> _PROBLEM REQUIREMENTS_: Search the data for the string "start" and gather each line it is in.
━━ GIVEN DATA ━━
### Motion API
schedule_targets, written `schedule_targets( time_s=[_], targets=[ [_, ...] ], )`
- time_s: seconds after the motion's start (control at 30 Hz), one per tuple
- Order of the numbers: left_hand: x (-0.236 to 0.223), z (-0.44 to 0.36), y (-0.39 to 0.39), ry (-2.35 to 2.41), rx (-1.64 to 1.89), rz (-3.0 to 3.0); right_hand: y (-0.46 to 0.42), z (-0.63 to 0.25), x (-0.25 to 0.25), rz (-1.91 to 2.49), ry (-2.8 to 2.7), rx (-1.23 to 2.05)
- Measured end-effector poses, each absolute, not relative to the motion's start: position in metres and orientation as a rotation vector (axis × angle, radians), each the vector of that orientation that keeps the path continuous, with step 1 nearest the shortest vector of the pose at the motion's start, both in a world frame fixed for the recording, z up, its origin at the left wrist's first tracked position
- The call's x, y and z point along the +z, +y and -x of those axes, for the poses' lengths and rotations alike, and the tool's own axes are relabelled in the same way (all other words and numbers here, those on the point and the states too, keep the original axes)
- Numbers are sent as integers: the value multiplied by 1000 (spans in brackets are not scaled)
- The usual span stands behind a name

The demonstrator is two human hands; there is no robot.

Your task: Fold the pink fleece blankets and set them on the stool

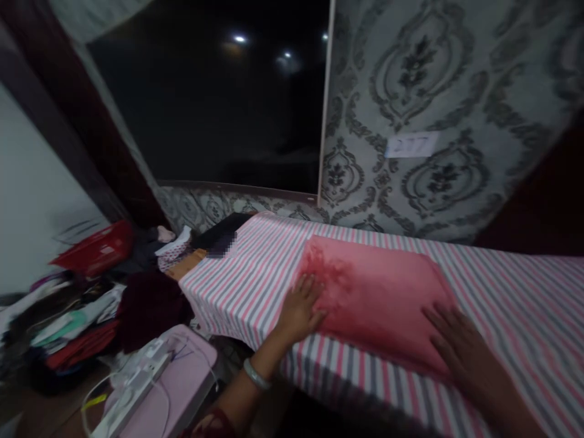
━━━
> _WRITTEN RESPONSE_:
- time_s: seconds after the motion's start (control at 30 Hz), one per tuple
- Measured end-effector poses, each absolute, not relative to the motion's start: position in metres and orientation as a rotation vector (axis × angle, radians), each the vector of that orientation that keeps the path continuous, with step 1 nearest the shortest vector of the pose at the motion's start, both in a world frame fixed for the recording, z up, its origin at the left wrist's first tracked position

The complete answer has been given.